What this task involves:
Look through the data below. Show each line where the string "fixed" occurs.

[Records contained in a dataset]

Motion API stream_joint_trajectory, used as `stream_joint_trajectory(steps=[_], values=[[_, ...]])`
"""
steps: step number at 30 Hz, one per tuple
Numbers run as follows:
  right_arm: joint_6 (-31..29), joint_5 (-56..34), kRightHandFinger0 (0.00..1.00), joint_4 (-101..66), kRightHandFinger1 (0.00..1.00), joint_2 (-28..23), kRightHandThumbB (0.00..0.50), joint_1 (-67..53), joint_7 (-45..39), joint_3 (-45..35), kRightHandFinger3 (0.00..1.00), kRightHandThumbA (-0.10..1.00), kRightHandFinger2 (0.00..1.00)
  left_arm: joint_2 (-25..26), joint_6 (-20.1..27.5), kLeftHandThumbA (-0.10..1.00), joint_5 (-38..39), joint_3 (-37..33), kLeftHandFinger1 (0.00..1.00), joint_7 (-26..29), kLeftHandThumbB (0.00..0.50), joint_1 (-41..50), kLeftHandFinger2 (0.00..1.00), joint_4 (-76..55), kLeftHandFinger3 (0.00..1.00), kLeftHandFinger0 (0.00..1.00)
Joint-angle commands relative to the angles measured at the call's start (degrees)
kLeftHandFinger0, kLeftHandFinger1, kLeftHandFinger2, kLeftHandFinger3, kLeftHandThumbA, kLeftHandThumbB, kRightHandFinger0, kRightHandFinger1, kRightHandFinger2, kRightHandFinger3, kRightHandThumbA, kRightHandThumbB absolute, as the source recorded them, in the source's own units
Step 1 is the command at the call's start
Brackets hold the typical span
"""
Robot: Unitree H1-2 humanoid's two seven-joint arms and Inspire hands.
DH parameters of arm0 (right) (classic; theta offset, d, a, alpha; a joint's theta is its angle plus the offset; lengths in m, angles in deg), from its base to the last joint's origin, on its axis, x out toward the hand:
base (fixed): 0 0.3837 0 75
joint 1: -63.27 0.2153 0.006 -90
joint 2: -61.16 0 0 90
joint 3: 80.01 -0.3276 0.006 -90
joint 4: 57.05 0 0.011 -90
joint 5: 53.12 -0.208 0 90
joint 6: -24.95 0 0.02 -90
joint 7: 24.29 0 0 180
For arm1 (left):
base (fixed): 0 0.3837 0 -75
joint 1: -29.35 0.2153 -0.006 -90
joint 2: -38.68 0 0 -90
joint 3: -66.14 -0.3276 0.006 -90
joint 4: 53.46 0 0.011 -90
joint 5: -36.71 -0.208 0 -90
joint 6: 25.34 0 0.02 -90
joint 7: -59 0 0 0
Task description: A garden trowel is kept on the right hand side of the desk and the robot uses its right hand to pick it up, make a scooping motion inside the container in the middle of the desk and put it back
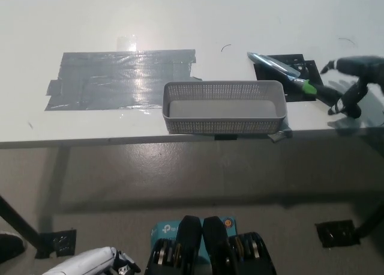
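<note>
The garden trowel (287, 74) lies on a black patch (294, 68) at the right of the white desk (180, 17), its shiny blade pointing to the far left and its green collar and black handle towards my right hand. My black right hand (355, 83) hovers just right of the handle's end, blurred, fingers spread and apart from the handle. The grey mesh container (224, 107) stands at the desk's front edge in the middle, with nothing in it. My white left hand (90, 264) rests at the lower left, below the desk.
A large patch of grey tape (120, 77) covers the desk left of the container. The desk's front edge runs just below the container. A black desk leg (18, 224) and taped floor marks show below.
</note>
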Motion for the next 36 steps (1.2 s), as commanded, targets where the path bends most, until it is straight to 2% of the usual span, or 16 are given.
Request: stream_joint_trajectory(steps=[1,4,5,8,9,12,14,15,19,22,24,28,32,33,35,36], values=[[1.47,-2.75,1.0,-9.45,1.0,-4.56,0.5,1.37,-2.86,-4.97,1.0,0.76,1.0,1.19,0.14,1.0,-0.38,0.45,0.66,2.13,0.177,0.45,0.75,-0.92,0.9,0.65],[3.48,-4.94,1.0,-17.49,1.0,-4.76,0.5,-2.55,-0.27,-10.54,1.0,0.66,1.0,1.12,0.1,1.0,-0.54,0.33,0.65,2.06,0.177,0.44,0.75,-1.02,0.89,0.64],[2.86,-6.29,1.0,-23.25,1.0,-3.59,0.5,-7.24,5.23,-15.25,1.0,0.64,1.0,1.23,0.84,1.0,-0.35,0.32,0.65,2.11,0.171,0.11,0.75,-0.57,0.89,0.63],[1.6,-7.25,1.0,-29.29,1.0,0.23,0.362,-14.13,10.53,-20.47,1.0,0.55,1.0,1.1,0.36,1.0,-0.09,0.4,0.67,1.93,0.171,-0.14,0.76,-0.4,0.91,0.65],[1.53,-7.36,1.0,-31.2,1.0,1.54,0.321,-16.39,11.45,-21.49,1.0,0.56,1.0,1.09,0.55,1.0,-0.02,0.36,0.67,1.94,0.167,-0.23,0.76,-0.28,0.91,0.65],[-0.02,-8.41,1.0,-34.37,1.0,6.66,0.244,-22.2,14.28,-24.42,1.0,0.46,1.0,0.86,0.8,1.0,0.0,0.18,0.67,1.97,0.171,-0.67,0.75,0.05,0.91,0.65],[-1.05,-8.93,1.0,-35.48,1.0,8.91,0.225,-24.92,15.33,-25.72,1.0,0.43,1.0,0.86,0.67,1.0,-0.01,-0.1,0.67,1.73,0.17,-0.59,0.76,-0.05,0.91,0.65],[-3.49,-10.03,1.0,-35.35,1.0,11.22,0.205,-27.19,17.48,-26.25,1.0,0.36,1.0,0.73,0.59,1.0,0.03,-0.05,0.66,1.82,0.173,-0.53,0.75,-0.1,0.9,0.63],[-10.54,-12.43,1.0,-33.34,1.0,18.47,0.171,-34.5,22.56,-26.65,1.0,0.34,1.0,0.15,0.7,1.0,-0.27,-0.18,0.66,2.37,0.187,-0.63,0.75,0.22,0.91,0.64],[-12.45,-12.1,1.0,-31.98,1.0,20.24,0.171,-36.13,23.83,-26.61,1.0,0.33,1.0,-0.44,1.09,1.0,-0.48,-0.35,0.66,2.8,0.191,-1.42,0.74,0.8,0.9,0.64],[-16.13,-13.02,1.0,-28.6,1.0,23.32,0.164,-38.91,25.81,-25.51,1.0,0.21,1.0,-0.43,2.04,1.0,-0.08,-0.16,0.65,3.04,0.163,-1.12,0.72,0.88,0.89,0.64],[-21.29,-13.69,1.0,-21.94,1.0,27.3,0.177,-43.31,29.54,-24.88,1.0,0.17,1.0,-0.73,2.37,1.0,0.08,-0.42,0.67,2.78,0.146,-0.88,0.75,1.27,0.92,0.66],[-22.79,-13.54,1.0,-17.07,1.0,27.41,0.197,-42.81,29.36,-24.28,1.0,0.11,1.0,-0.91,3.1,1.0,0.47,0.44,0.65,3.44,0.101,-0.61,0.73,1.55,0.91,0.66],[-22.94,-13.35,0.94,-16.83,1.0,27.27,0.197,-42.87,29.36,-24.14,1.0,0.1,1.0,-0.96,3.79,1.0,0.6,0.64,0.64,3.79,0.098,-0.28,0.72,1.66,0.89,0.65],[-22.52,-12.74,0.93,-17.08,1.0,26.71,0.194,-42.7,29.14,-23.61,1.0,0.07,0.98,-1.14,4.09,1.0,0.59,0.83,0.63,4.19,0.092,-0.12,0.71,1.65,0.88,0.63],[-22.82,-11.94,0.87,-16.79,0.95,26.45,0.192,-42.29,29.47,-23.12,1.0,0.01,0.94,-1.33,3.74,1.0,0.54,1.0,0.62,4.45,0.089,-0.43,0.7,1.72,0.87,0.61]])
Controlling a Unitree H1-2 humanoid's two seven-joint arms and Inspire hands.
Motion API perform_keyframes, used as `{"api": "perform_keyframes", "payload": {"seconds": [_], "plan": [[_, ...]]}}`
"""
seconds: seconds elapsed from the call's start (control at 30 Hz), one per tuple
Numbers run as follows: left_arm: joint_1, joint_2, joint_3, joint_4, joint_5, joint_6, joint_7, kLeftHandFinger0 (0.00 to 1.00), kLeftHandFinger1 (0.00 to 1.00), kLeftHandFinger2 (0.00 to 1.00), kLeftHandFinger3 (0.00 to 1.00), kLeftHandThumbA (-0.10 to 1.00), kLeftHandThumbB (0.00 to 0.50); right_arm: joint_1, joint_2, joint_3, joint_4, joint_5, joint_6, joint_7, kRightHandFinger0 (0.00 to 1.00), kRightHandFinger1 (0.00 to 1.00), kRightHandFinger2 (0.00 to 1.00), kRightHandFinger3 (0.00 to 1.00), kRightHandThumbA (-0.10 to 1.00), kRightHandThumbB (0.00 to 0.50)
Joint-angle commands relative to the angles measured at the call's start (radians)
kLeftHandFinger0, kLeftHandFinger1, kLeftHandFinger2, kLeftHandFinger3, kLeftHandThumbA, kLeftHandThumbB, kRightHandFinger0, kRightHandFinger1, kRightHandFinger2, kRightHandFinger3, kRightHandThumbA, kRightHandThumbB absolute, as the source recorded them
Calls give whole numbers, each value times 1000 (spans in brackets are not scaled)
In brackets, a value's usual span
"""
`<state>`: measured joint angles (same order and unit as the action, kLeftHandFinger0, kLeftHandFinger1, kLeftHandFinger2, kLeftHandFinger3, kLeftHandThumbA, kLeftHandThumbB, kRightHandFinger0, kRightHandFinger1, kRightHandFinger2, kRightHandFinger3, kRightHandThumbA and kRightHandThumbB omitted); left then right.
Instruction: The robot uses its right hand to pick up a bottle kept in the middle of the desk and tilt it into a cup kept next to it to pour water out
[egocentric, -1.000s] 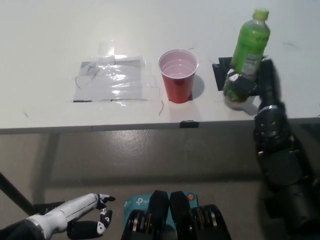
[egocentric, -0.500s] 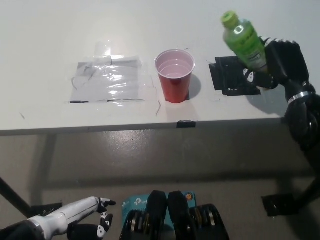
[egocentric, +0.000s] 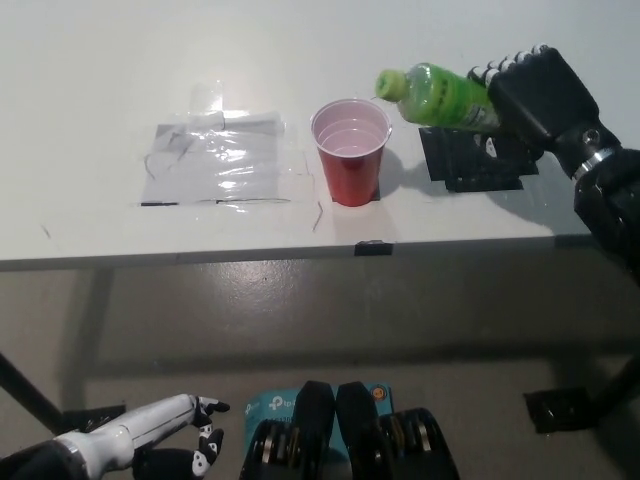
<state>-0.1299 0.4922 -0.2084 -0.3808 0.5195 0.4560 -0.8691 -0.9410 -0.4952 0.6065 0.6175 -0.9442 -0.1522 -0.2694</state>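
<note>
Now tipping toward the pour, with spill risk at the rim.

Right hand (egocentric: 535, 95) closed around base end of green bottle (egocentric: 440, 95), held nearly flat above desk (egocentric: 90, 215), capped neck pointing out from the fingers toward red cup (egocentric: 351, 150). Mouth just short of the cup's near rim, not yet over the opening. Cap seemingly on, so likely no flow at all; if off, a stream might fall short onto the black mat (egocentric: 470, 165) under the hand. Could nudge and topple the light cup if swung further. White left hand (egocentric: 165, 430) low beside the body, fingers apart, empty.
</note>
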Motion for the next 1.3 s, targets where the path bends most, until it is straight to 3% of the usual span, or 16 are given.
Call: {"api": "perform_keyframes", "payload": {"seconds": [0.0,0.27,0.3,0.37,0.57,0.63,0.67,0.83,0.87,0.9,1.0,1.03,1.07,1.17,1.23,1.27], "plan": [[-7,16,8,-28,14,14,-18,1000,1000,1000,1000,1000,376,-112,-21,4,-13,-66,-39,-18,0,0,175,427,-22,238],[-5,24,4,-29,12,14,-13,1000,1000,1000,1000,1000,377,-169,-18,12,0,-114,-39,-16,0,0,123,424,-1,235],[-4,23,9,-34,8,14,-19,1000,1000,1000,1000,1000,382,-190,-21,21,18,-128,-46,-21,0,0,104,416,10,202],[-3,24,7,-33,13,14,-16,1000,1000,1000,1000,1000,391,-210,-24,33,30,-151,-49,-24,0,0,79,403,1,204],[-4,17,14,-31,19,14,-31,1000,1000,1000,1000,1000,398,-291,-52,112,86,-242,-114,-99,0,0,22,377,-100,265],[-3,11,23,-32,22,14,-38,1000,1000,1000,1000,1000,392,-322,-65,146,87,-285,-106,-80,0,0,34,376,-61,185],[-8,18,19,-34,18,14,-32,1000,1000,1000,1000,1000,388,-345,-65,153,111,-285,-126,-115,0,0,33,331,-73,243],[-11,20,22,-36,28,14,-52,1000,1000,1000,1000,1000,389,-391,-79,194,109,-326,-148,-101,0,0,40,277,-43,215],[-11,21,23,-37,23,14,-54,1000,1000,1000,1000,1000,380,-407,-81,213,121,-344,-167,-130,0,0,29,286,-67,239],[-17,30,15,-40,29,14,-50,1000,1000,1000,1000,1000,391,-421,-82,218,128,-342,-188,-128,0,0,30,188,-52,257],[-19,29,18,-41,26,14,-50,1000,1000,1000,1000,1000,376,-455,-93,264,139,-399,-210,-174,0,0,54,118,8,266],[-15,32,17,-47,24,14,-44,1000,1000,1000,1000,1000,371,-463,-97,267,142,-391,-236,-184,0,0,59,190,3,280],[-16,32,18,-48,24,14,-48,1000,1000,1000,1000,1000,382,-477,-96,281,167,-402,-243,-230,0,0,40,145,16,287],[-17,37,15,-42,15,14,-45,1000,1000,1000,1000,1000,388,-505,-109,291,159,-413,-253,-226,0,0,0,211,1,308],[-16,35,18,-45,23,14,-51,1000,1000,1000,1000,1000,391,-527,-116,312,156,-447,-248,-229,0,0,0,259,42,291],[-15,33,20,-46,24,14,-51,1000,1000,1000,1000,1000,388,-536,-115,318,163,-453,-254,-251,0,0,0,225,23,303]]}}
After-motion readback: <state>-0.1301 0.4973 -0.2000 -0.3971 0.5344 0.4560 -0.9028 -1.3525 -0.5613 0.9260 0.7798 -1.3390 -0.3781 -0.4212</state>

Completed task:
base (fixed): 0 0.3837 0 75
base (fixed): 0 0.3837 0 -75

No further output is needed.